3. Data – abundance and value

Many research programs generate abundant data. For example, the 3.5 billion base-pair human genome is ~700 MB of data and will fit on a CD-ROM, which scales up quickly when undertaking an initiative like the UK’s 100,000 Genomes Project. Since March 2020, when the COVID-19 pandemic was declared, 300,000 papers and related datasets on this virus have been published (CORD-19, 2021). The Hubble Telescope produces about 10 TB of data each year (NASA, 2021), while NASA’s earth observing data output approaches 33 TB per day, contributing to an accumulated 50PB of data in the Earth Observing System Data and Information System (NASA, 2020). CERN’s data centre produces an average of 1 PB per day with experiments on the Large Hadron Collider generating 90 PB yearly, and non-LHC experiments another 25 PB annually (CERN, 2020). The Square Kilometre Array, the world’s largest radio-telescope, generates 300 PB from its thousands of telescopes at both its Australian and South African Nodes) resulting in an output of 8.5 Exabytes over the 15 year planned lifespan for first-round high-priority science programmes (Scaife et al., 2020). Considering the global research and government science networks, hundreds of exabytes of research data are generated and shared yearly.

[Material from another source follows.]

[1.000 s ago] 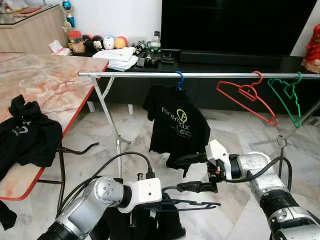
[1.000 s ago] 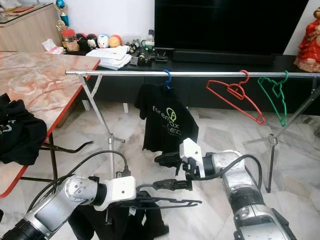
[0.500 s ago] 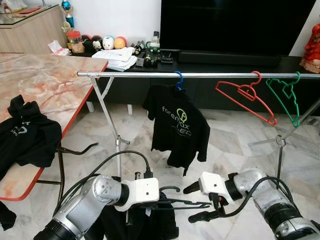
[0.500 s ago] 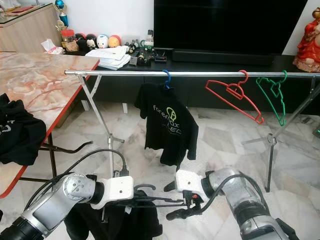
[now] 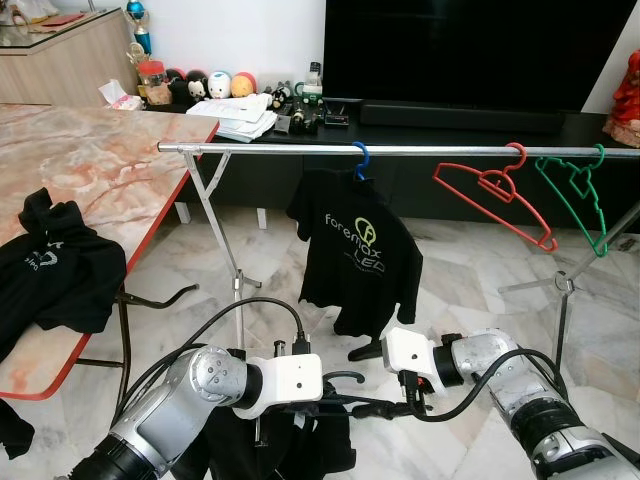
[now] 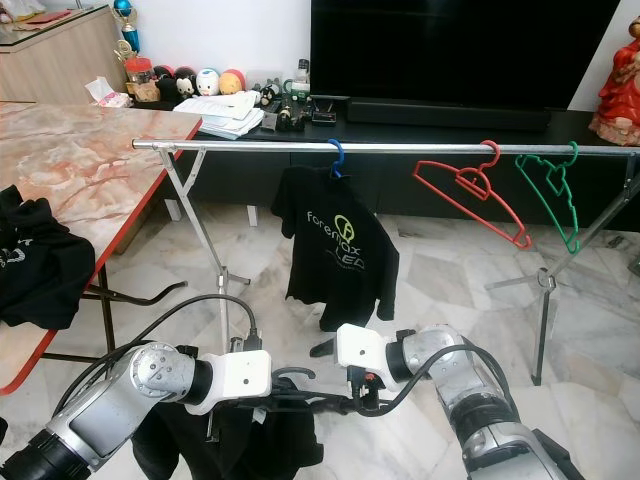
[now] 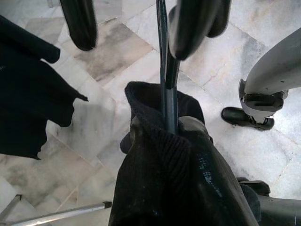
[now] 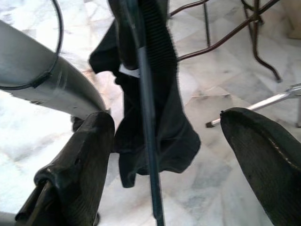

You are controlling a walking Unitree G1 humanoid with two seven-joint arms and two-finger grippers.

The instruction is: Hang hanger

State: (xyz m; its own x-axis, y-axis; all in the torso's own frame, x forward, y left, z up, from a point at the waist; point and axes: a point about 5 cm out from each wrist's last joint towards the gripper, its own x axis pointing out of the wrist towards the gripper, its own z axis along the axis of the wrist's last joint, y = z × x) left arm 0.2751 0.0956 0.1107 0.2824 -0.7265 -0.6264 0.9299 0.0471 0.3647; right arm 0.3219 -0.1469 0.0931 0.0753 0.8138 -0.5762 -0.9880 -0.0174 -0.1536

In 1997, the concept of “big data” was first framed as a challenge for visualization: “ … data sets are generally quite large, taxing the capacities of main memory, local disk, and even remote disk. We call this the problem of big data” (Cox & Ellsworth, 1997). Big data were a problem because data was scaling in a nonlinear fashion, outstripping computational growth, and presenting qualitatively different computational challenges. The problem has only grown with additional complexities introduced by the surge in inconsistent metadata and computational requirements requiring advents in machine learning and artificial intelligence. Since data can be amassed at scale for many research questions, the contemporary challenge is to corral relevant data and interpret it to provide on-point answers to scientific questions. Data science has arisen as a result, and with it has come the growing need for digital skills and workforce capacity development (OECD, 2020;  EC DG-RTD, 2021). The more daunting qualitative challenge is that the “ … epistemic power of big data lies in their capacity to bridge between different research communities, methodological approaches and theoretical frameworks that are difficult to link due to conceptual fragmentation, social barriers and technical difficulties” (Leonelli, 2020). Not only can big data play a central role in the generation of knowledge and the structure of systems of knowledge, but working across domains of knowledge creates opportunities to tackle problems with scale and complexity for which big data are essential.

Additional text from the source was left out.